O retorno ao Brasil da presidente Dilma Rousseff, marcado para hoje, deverá dar fim ao sangramento, já previsto, do ministro do Esporte, Orlando Silva. O que se discutirá, daqui por diante, é a forma como ele sairá do Governo: de moto próprio, a fim de evitar novos desgastes, sobretudo para seu partido, ou apeado pela chefe do Governo, o que seria bem mais constrangedor. Ontem, ainda no seu périplo pela África, a presidente rejeitou o que classificou de linchamento público do ministro, enquanto este, em depoimento no Senado, disse que querem tirá-lo no grito. Os dois discursos são próprios do ritual político. Independentemente de haver ou não provas materiais contra ele, Orlando Silva tornou-se um problema para o Governo, que continuará exposto enquanto não houver mudança na pasta que gerencia dois ambiciosos projetos como a Copa do Mundo e os Jogos Olímpicos.

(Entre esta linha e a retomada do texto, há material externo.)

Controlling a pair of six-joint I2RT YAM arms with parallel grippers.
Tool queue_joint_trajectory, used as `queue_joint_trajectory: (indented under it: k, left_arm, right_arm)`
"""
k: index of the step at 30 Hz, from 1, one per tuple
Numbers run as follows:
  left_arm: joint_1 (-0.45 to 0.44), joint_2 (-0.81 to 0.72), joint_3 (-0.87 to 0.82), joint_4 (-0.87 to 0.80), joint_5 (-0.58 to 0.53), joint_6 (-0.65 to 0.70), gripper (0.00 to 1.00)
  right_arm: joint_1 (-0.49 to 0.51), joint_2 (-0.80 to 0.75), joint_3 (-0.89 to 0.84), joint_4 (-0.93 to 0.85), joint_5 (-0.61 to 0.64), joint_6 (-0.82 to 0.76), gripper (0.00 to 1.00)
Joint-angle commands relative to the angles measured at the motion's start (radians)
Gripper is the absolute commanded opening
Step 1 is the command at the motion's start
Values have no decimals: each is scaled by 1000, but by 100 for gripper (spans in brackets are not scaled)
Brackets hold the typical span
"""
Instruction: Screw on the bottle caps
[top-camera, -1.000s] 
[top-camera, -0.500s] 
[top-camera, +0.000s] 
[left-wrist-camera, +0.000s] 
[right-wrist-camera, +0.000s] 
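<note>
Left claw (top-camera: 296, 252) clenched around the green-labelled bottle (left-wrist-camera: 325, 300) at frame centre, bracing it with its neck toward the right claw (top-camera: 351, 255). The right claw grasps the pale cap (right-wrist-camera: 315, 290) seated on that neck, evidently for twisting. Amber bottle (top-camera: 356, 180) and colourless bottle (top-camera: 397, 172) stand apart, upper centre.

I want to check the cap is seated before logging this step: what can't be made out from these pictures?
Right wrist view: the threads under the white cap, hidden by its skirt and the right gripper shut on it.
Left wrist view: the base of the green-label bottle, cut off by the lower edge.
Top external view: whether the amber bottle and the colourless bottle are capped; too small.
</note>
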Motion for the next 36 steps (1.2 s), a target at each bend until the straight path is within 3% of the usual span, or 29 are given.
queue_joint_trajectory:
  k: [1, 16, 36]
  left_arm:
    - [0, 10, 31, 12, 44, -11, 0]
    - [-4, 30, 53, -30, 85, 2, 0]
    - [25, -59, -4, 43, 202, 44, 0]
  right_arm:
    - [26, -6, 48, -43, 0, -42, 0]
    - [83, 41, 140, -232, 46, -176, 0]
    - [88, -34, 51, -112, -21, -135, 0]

Depois da divulgação do depoimento do policial militar João Dias pela revista Veja, o Congresso mudou o seu perfil, deixando de ser uma instância de discussões políticas para se tornar uma delegacia, desempenhando um papel que cabe, por prerrogativa, à Polícia Federal e ao Ministério Público. O grave, porém, é o oportunismo de alguns segmentos que mais jogam para a arquibancada do que para o caso em si, numa clara demonstração – apesar da camuflagem – de interesse pela pasta ora sob o comando do PCdoB. O Ministério, que no início da gestão Lula era uma pasta comum, é hoje cobiçado, o que induz à presença do fogo amigo no processo de fritura de Orlando Silva.
O que se espera, porém, é que haja uma solução rápida sem, no entanto, encerrar as apurações. É comum no país que, após a queda dos atores envolvidos, as discussões sejam inseridas nas gavetas. Se não, vejamos: em que pé estão as investigações dos escândalos no Ministério dos Transportes e no Ministério do Turismo? Não basta a troca de cargos quando o problema permanece, daí ser necessário, mais do que a queda do ministro, que se apurem as eventuais irregularidades, a fim de dar retorno ao dinheiro, por ventura mal-empregado.